CleverPet, founded in San Diego in 2013, has developed Internet-connected robotic technology that keeps stay-at-home pets occupied by interacting with kibble feeders and smart toys. The company has been collecting data from 1,000 CleverPet units in the field, and is targeting the estimated $7 billion a year that Americans spend every year on doggie day care. The crowd roared in laughter when co-founder and CEO Leo Trottier said, “Our user base literally has nothing better to do.”

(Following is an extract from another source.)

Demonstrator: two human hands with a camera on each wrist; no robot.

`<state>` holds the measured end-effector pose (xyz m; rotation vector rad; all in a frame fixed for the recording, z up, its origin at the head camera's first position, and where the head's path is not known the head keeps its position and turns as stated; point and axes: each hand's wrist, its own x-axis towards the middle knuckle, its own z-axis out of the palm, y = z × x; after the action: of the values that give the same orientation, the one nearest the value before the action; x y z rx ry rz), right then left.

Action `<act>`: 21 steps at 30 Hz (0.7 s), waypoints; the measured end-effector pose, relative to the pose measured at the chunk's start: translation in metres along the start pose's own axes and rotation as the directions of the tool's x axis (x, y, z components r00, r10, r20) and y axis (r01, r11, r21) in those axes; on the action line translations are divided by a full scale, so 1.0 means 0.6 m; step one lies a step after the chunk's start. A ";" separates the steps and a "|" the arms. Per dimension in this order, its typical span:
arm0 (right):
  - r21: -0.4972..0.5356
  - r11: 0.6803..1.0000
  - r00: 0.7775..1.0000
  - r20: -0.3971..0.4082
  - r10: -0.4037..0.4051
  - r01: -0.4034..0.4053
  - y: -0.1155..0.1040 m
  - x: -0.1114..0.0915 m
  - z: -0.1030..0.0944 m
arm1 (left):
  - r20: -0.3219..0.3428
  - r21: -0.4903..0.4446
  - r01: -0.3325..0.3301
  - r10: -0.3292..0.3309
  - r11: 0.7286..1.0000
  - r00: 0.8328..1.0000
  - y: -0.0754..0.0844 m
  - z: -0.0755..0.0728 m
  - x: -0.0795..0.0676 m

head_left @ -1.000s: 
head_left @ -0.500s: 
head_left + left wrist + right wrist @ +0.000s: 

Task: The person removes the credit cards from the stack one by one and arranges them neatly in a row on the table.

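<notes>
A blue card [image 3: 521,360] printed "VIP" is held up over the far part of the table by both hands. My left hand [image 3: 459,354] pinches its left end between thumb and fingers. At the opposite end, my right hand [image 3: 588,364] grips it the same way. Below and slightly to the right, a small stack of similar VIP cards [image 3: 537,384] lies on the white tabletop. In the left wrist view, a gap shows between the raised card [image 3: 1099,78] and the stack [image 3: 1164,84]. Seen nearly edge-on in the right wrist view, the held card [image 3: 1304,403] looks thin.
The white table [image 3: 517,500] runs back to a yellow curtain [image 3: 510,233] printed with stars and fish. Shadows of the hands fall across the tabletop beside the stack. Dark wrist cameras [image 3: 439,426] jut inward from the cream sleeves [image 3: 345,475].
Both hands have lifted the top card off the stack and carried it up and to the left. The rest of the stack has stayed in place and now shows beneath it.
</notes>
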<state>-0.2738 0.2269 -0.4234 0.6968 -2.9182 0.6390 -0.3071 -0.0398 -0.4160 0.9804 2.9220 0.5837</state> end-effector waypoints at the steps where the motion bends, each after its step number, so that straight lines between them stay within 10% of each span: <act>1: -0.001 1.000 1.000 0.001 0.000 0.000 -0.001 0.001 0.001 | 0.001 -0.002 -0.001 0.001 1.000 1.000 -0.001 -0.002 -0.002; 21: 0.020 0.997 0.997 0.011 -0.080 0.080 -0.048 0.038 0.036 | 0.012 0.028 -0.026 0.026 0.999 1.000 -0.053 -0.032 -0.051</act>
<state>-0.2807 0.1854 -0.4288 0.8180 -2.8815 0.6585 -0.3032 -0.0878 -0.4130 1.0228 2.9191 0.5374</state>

Inova Drone was founded in San Diego last year. Co-founder and CEO Chad Amonn said the company has sharpened its focus on four technologies developed to operate its heavy-duty drone as an “aerial vision platform.” Amonn said Inova Drone’s high-performance Eagle 1 drone is ideally suited for public safety missions like wildfire spotting and surveillance and for such tasks as bridge and utility power-line inspections.
Muse Robotics, founded in Athens, Greece, in 2013, is focused on developing electro-mechanical components that can be used across a wide variety of robots. “Standardization is the way all industries grow,” co-founder and CEO Alexandros Nikolakakis told the audience.
Solenica, founded two years ago and based in Rome, Italy, has developed Lucy, a solar-tracking mirror (which is also solar-powered) that reflects sunlight into a home or office. According to co-founder and CEO Diva Tommei, the startup team spent its time at the accelerator working mostly on product development and market validation, yet Solenica still sold 320 Lucys and accrued over $60,000. A complementary smartphone app also measures how many lumens Lucy has delivered, and tracks electricity savings.
Reach Robotics, founded in Bristol, U.K., in 2013, is focused on the game industry. But co-founder and CEO Silas Adekunle told the audience, “The gaming landscape is changing, bringing the game out of the screen and into our world.” The startup said its crablike MekaMon is “the world’s first intelligent battle robot.” Players use augmented reality technology to create a futuristic world around the game.